In the mitsool stage you will add rice, water, and nuruk. Main thing to note is that the rice you add at this stage will be ground rice prepared using a wide variety of techniques. When you grind and cook the rice you are allowing the amylose and amylopectin in the rice to break down into simple sugars that yeasts can easily consume and convert into alcohol. You want to produce a lot of alcohol at the start of the brewing process. This increase in alcohol, along with a reduction in pH by other bacteria, will help prevent any contamination in your brew.

After a few days you can add more rice and sometimes water (it depends on the recipe) and at this step you have made a dotsool. A brew that had one mitsool and one dotsool is called an eeyangju, or a two stage recipe. If two dotsools are made then it is a samyangju, three stage recipe. Usually, recipes don’t go beyond three stages however there is one popular cheongju called Cheonbihyang that uses a five stage, oyangju, recipe. There is even a recipe that has up to twelve stages.

The rice that is added can either be steamed rice or ground rice. Adding rice that has been ground and cooked will give the yeast more simple sugars to keep making alcohol. Steamed rice is only added to the last dotsool. At this point you don’t need to make more alcohol you just need to break down the amylose and amylopectin in the rice with enzymes produced by fungi. This slow breakdown of starches to sugars will add sweetness to the final product. This process takes time and a good brew isn’t filtered until a few weeks after the last dotsool is added.

Also one thing I didn’t mention about mitsool is that if you stop there the brew is called a dangyangju. However only certain recipes are danyangjus and they risk contamination if not done right. A samyangju is a really great brew to master. It’s not too long, there is less risk of contamination, and it gives reliable results.
 
Hey! Great to see that I'm not alone in my intent to grow nuruk at home!
I was wondering if it was possible to inoculate with store-bought nuruk? The question there is: are the molds in the dried nuruk still alive?

Just a quick comment to @homebrewer_99 : Dong (동) doesn't mean ****. You must have mixed it up with ddong (똥).
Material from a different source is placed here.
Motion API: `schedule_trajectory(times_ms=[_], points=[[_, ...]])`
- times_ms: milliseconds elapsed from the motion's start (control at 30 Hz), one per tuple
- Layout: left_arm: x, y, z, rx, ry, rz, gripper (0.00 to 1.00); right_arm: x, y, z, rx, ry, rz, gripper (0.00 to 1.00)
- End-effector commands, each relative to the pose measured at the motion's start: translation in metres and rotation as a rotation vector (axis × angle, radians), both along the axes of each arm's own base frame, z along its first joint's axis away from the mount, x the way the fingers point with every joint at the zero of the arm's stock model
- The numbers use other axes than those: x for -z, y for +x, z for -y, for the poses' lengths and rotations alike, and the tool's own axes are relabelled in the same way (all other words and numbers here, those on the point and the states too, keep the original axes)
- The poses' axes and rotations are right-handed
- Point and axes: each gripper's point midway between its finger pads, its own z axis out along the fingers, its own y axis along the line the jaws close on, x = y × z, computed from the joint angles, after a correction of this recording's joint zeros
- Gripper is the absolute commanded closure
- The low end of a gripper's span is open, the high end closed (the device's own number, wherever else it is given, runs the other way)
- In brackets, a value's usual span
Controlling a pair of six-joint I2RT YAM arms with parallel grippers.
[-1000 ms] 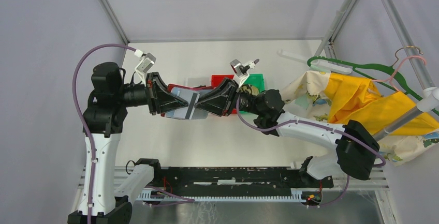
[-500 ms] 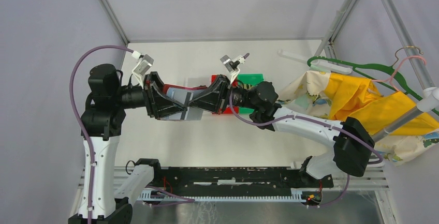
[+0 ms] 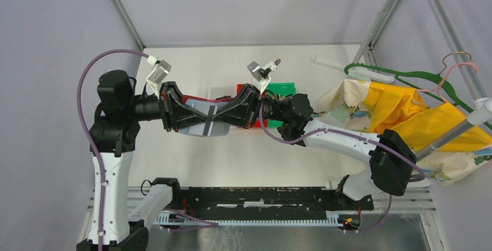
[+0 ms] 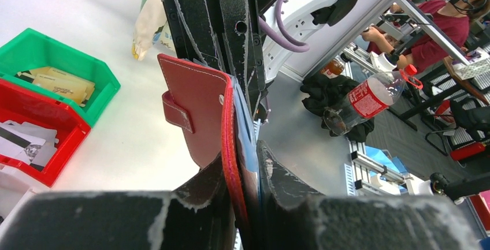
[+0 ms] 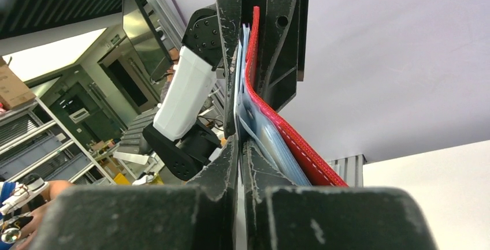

Also it is not dong (1x) but dongdong in dongdongju. dongdong is an onomatopoeic term for bouncing up and down or floating (and ju means alcohol), so you could translate it to alcohol with bouncy/floaty stuff in it ;) (wow...there is too much dong in this section...)

I can only relate the story as it was told to me..."dong means ****". I wasn't told it was "2 dongs", but if you say so....OK. Also, I know "ju" is alcohol, but thanks anyway.
 
Here is a brief description of the very traditional and very old practice of making nuruk. Note that this is essentially the same steps as the farmhouse practice of making soybean cakes from cooked soybeans (the pressed wrapped cakes are called Meju in Korea) and then wrapping the cakes in rice straw and suspending them from the farmhouse rafters to slowly mold and dry out for later use in making soy sauce and miso pastes. Different substrates and somewhat different microorganisms but the same basic practice for both soy sauce and makgeolli. From the sci lit reference posted by the OP, it strongly appears that Korean nuruk sold for household use is still made the traditional way as the composition of microflora is highly variable. The commercial makgeolli sold in plastic bottles is another story and appears to be a highly manipulated fermentation and many commercial makgeolli makers include aspartame as a non-nutritive sweetener that will not be consumed by the still active cultures. Plus they are free to add artificial flavors and color. There are still traditional makgeolli makers who make their own nuruk on site and ferment the makgeolli using all traditional methods and ingredients.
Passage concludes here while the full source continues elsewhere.